Secondo il ministro, l’ipotesi di una riduzione così marcata dei costi si basa sulla futura costruzione in serie dei reattori di nuova generazione, attualmente oggetto di studio da parte dei ricercatori. Tuttavia, Pichetto Fratin ha precisato che la scelta finale dipenderà dall’evoluzione delle tecnologie disponibili: “Se all’inizio del prossimo decennio ci saranno altre forme di produzione più convenienti, si privilegeranno quelle rispetto ai reattori nucleari”.

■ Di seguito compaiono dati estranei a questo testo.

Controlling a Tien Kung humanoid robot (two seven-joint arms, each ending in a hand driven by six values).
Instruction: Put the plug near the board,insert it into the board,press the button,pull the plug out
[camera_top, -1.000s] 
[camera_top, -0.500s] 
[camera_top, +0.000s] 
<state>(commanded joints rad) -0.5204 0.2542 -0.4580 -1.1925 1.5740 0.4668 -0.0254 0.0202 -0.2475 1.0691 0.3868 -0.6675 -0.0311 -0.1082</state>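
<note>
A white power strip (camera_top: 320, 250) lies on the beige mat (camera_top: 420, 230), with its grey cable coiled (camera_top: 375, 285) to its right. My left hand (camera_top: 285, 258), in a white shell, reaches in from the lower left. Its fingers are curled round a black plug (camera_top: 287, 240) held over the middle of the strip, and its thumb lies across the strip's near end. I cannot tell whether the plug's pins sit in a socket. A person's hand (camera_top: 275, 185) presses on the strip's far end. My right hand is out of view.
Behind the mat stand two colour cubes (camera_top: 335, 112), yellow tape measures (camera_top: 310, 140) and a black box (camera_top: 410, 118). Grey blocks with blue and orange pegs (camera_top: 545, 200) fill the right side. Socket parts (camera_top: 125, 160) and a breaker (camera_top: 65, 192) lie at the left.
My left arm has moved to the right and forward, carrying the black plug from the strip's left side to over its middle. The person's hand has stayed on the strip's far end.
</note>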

Oltre ai vantaggi economici, il ministro ha sottolineato l’importanza di garantire standard di sicurezza rigorosi. Il governo ha già presentato un disegno di legge che stabilisce il quadro normativo per l’adozione dell’energia nucleare in Italia. Il provvedimento prevede una serie di azioni chiave, tra cui: la definizione delle caratteristiche tecniche degli impianti, la certificazione delle strutture e la creazione di un ente di controllo e certificazione.
Pichetto Fratin ha ribadito che l’obiettivo principale è assicurare che qualsiasi sviluppo nel settore avvenga con il massimo livello di tutela per cittadini e ambiente: “La sicurezza è un dato fondamentale”, ha concluso il ministro.
L’energia nucleare torna dunque al centro del dibattito italiano, con prospettive di maggiore indipendenza energetica e riduzione dei costi, ma con l’obbligo di rispettare criteri stringenti di sicurezza e sostenibilità.